以至於初雪沉默了半晌,才再開口詢問道:“是凱爾希夫人您帶我們去?這種小事,是否太勞煩您了?”
因為除了我意外,就沒正常人了啊?
你要讓W啊、華法琳啊她們來,指不準又要出甚麼樂子。
所以我是在救你啊。
凱媽媽發出了一聲嘆息,但嘴上卻依舊是說道:“身為女主人,待客自然應當親力親為,你無需在意這種小事,跟我來就好。”
“......,那就聽您的,雅兒?我們走吧?”
初雪的確不太擅長這種場面話,她光是維持那高冷表情,就感覺臉都要僵住了。
所以索性便順著臺階下了,並轉頭看向了雅兒。
可雅兒卻是搖了搖頭:“聖女大人您先去吧,我還需去採購點日常用品。”
“好吧...那雅兒你早點回來。”
“我會的,聖女大人。”
在蔓珠院時,生活方面的採購的確都是雅兒親力親為,初雪也沒覺得有甚麼問題。
不過凱爾希在離開之前,倒是又看了雅兒幾眼:“你的身高三圍告訴我,你之後要訂做衣服的話,我可以先幫你預約。”
“......”雅兒眨了眨眼睛,露出了些許疑惑:“多謝您的好意,可是...我覺得我應該不需要訂做衣服啊?”
“你會的,罷了...”凱爾希也沒強求,她只是一臉微妙的看了陳墨一眼,然後便轉過了頭:“總之,你有那個需要的話,可以來找我。”
“好的,我會銘記於心的。”
雅兒微彎腰,送走了那倆人。
然後她才再轉過身,看向了陳墨:“陳墨大人?請問您還有甚麼需要吩咐的嗎?”
“我還以為你會說「好了,現在就我們倆人了,陳墨閣下您有甚麼事就直說吧」呢。”
陳墨繼續揉搓著懷裡的小年糕,並抬頭看去:“結果沒想到耶拉岡德你還這麼客氣啊,還是說你的主職是女僕,副職才是當個神?那我是該喊你耶拉呢?還是和你的那位聖女大人一樣,喊你雅兒?”
“您說笑了,喊我雅兒就好了哦。”
在您這個無神論者面前自稱神明,那不是作嗎?
所以雅兒只是帶著溫柔的笑容,輕欠身:“畢竟我現在只是那丫頭的侍女長呢。”
那丫頭?怎麼了,不喊聖女大人了?
陳墨好笑般的看了雅兒一眼,道:“我懂,就是希望我不要在那位聖女面前暴露你的身份嘛,對吧?”

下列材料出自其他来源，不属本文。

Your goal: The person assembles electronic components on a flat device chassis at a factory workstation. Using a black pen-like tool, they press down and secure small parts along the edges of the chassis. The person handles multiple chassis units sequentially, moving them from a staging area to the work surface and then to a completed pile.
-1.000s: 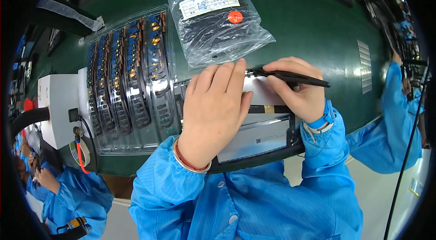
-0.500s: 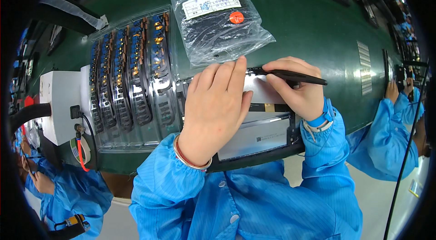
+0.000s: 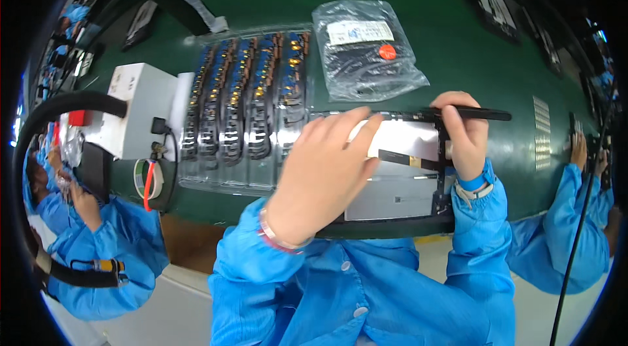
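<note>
On the bench edge in front of me lies an opened flat electronic device, tablet-like, with a dark frame and silver plates. Its lower silver panel faces up. My left hand rests over the device's left part, fingers spread and stretched out, hiding that side. In my right hand a slim black pen-like tool is gripped between thumb and fingers. It lies nearly level at the device's upper right corner, its tip partly behind my fingers.
Left of the device, a clear plastic tray holds rows of flex-cable parts. Behind the device lies a clear bag with dark contents. A white box with a black hose stands far left. Co-workers' blue sleeves show at both sides.
The whole view has shifted, so the bench things appear farther right. My right hand and the tool have moved right along the device's upper edge to its corner. My left fingers have spread more.
</note>
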Demonstrator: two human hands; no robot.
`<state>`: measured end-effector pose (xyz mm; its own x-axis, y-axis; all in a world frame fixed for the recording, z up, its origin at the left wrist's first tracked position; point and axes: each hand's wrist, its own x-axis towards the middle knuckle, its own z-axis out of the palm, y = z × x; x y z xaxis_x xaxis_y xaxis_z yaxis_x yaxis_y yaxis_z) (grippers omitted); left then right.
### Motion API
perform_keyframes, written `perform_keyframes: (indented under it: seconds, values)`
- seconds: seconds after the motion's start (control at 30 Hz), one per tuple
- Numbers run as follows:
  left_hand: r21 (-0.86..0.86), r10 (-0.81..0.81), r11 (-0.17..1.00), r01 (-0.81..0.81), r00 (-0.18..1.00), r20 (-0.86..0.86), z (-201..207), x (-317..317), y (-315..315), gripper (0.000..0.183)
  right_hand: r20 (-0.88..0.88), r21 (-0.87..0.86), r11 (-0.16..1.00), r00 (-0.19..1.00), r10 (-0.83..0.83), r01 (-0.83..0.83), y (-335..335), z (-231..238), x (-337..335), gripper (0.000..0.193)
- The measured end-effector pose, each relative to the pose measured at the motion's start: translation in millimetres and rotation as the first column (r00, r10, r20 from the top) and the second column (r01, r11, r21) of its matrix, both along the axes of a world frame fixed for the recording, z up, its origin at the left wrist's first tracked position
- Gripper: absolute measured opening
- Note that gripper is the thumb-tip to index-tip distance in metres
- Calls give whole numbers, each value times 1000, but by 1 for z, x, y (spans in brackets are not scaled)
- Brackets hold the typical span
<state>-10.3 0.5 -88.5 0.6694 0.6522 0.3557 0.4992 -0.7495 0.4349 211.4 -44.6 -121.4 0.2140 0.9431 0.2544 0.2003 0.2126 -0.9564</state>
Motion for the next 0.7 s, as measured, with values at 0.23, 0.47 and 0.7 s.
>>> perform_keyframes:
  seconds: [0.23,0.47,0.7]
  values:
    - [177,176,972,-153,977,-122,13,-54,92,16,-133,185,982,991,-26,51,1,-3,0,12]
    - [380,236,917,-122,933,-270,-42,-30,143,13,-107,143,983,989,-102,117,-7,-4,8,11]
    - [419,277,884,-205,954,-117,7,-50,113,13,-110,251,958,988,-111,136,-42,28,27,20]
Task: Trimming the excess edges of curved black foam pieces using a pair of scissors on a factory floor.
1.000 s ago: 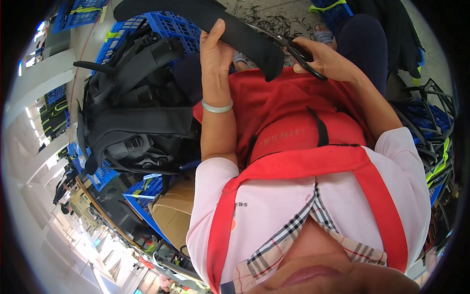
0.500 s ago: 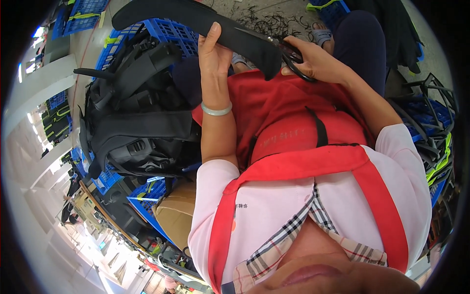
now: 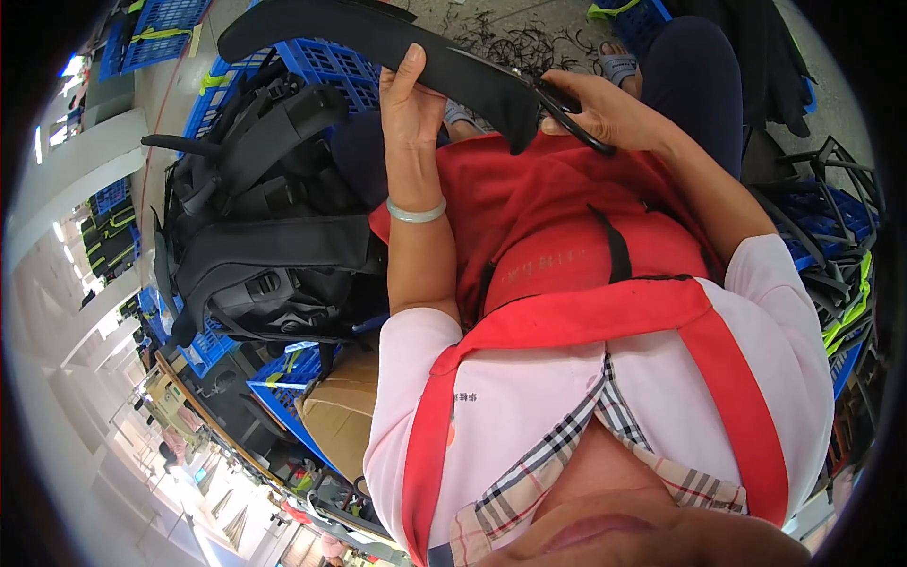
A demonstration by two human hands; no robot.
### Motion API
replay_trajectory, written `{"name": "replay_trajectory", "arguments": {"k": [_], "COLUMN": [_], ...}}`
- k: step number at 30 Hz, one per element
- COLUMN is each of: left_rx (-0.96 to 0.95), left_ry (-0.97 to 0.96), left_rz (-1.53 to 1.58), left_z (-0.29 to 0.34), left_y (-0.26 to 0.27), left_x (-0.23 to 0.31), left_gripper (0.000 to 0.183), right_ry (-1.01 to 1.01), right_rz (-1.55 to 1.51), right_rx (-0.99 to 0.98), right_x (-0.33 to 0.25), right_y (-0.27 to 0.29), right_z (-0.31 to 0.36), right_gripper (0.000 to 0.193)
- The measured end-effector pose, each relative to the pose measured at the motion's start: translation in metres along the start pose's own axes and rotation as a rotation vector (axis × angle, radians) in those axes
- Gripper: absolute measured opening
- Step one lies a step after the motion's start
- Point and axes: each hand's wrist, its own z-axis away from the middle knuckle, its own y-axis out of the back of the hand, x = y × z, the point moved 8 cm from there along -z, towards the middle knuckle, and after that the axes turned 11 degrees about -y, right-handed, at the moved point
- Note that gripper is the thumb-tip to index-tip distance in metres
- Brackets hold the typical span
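Observation:
A long, curved black padded strap point(image 3: 472, 85) stretches from the upper left to above my lap, its broad end hanging over my red apron. My left hand point(image 3: 413, 109) grips it near the middle, thumb on top and the other fingers behind it. In my right hand point(image 3: 609, 109) is a pair of dark-handled scissors point(image 3: 576, 123), with my fingers around the handles. The scissors' pivot lies against the strap's far edge near its right end; the blades run along that edge and are mostly hidden.
At my left, black padded straps and buckled parts point(image 3: 274, 255) lie heaped by blue plastic crates point(image 3: 331, 66). A cardboard box point(image 3: 340, 406) stands behind them. Black scraps point(image 3: 529, 38) litter the floor ahead. On my right, another blue crate point(image 3: 831, 222) holds black straps with yellow-green strips.
My right hand and the scissors have shifted slightly left, and the scissors' handles appear closer together. The strap and my left hand have barely moved.

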Motion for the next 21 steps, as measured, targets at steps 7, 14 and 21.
{"name": "replay_trajectory", "arguments": {"k": [7,14,21], "left_rx": [-0.076,-0.03,0.0], "left_ry": [0.022,0.038,0.053], "left_rz": [-0.012,-0.002,0.01], "left_z": [0.003,0.004,0.004], "left_y": [-0.002,-0.003,-0.005], "left_x": [-0.005,-0.009,-0.013], "left_gripper": [0.019,0.015,0.014], "right_ry": [0.054,0.104,0.138], "right_rz": [0.094,0.234,0.272], "right_rx": [0.025,0.176,0.194], "right_x": [-0.008,-0.009,0.002], "right_y": [0.001,0.0,-0.002], "right_z": [0.001,0.003,-0.006], "right_gripper": [0.058,0.065,0.054]}}
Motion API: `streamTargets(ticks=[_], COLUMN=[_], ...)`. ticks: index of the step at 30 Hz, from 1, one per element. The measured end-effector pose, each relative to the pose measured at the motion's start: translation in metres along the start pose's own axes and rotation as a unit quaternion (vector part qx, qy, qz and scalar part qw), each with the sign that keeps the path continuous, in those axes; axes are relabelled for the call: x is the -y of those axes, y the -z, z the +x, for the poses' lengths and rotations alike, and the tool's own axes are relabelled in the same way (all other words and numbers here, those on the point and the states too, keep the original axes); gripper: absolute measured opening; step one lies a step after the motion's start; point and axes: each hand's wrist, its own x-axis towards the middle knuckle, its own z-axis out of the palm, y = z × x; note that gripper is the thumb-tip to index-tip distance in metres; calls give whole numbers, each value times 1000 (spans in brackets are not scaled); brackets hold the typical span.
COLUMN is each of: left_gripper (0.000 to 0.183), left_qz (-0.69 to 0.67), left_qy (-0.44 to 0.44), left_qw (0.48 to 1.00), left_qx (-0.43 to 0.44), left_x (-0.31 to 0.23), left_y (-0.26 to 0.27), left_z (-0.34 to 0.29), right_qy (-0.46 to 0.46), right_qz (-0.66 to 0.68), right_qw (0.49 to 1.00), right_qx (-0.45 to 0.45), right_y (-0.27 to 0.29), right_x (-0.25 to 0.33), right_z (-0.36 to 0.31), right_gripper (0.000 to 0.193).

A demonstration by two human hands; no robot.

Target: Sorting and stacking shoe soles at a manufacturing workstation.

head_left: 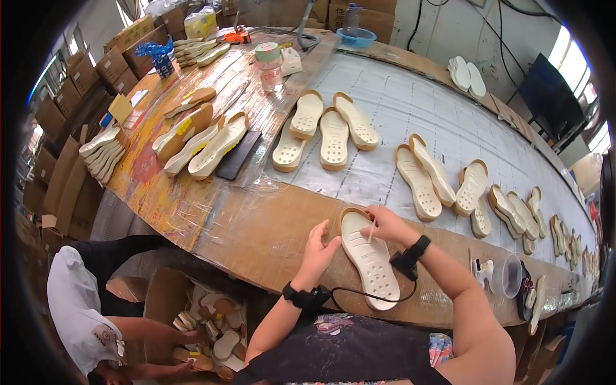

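Your left hand [319,247] rests open against the edge of the cream insole [369,256], which lies perforated side up on the brown front strip of the bench [256,231], just in front of you. Your right hand [385,223] pinches a thin stick [371,231], its grip closed on it, with the tip touching the insole near its upper end. Keep the left palm pressing the rim so the piece cannot slide, and work the stick with short, light strokes along the tan border, not across the holes. More insoles [333,138] lie in pairs on the grey sheet beyond; leave them apart from your elbow. A person in a white shirt [77,301] reaches into a carton [212,321] at your left.
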Motion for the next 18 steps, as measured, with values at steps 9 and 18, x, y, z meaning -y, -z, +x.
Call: streamTargets(ticks=[9, 18], left_gripper=[118, 119], left_qz=[-155, -159], left_qy=[-51, -89], left_qw=[986, 982], left_qx=[30, -43], left_x=[-71, -94], left_y=[-34, -9], left_z=[-38, -62], right_qy=[-72, -14], right_qz=[492, 695], right_qw=[865, 712], right_qx=[-70, 97], right_y=[35, 71], right_x=[84, 123], right_z=[-30, -64], right_gripper=[30, 23])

“如您所言,所以——陳墨大人您還有甚麼需要吩咐的事嗎?”雅兒又問了一遍。
“這位侍女長,你也不想你的聖女大人知道你就是耶拉岡德吧——”陳墨說完,卻是擺了擺手:“別一副好像我會拿這事來威脅你的樣子嘛,這種喜聞樂見...哦不是,這種卑鄙無恥的事情,我怎麼可能會做得出來呢。”
雅兒臉上依舊帶著溫柔的笑容,但她沒說話,彷彿是完全不信。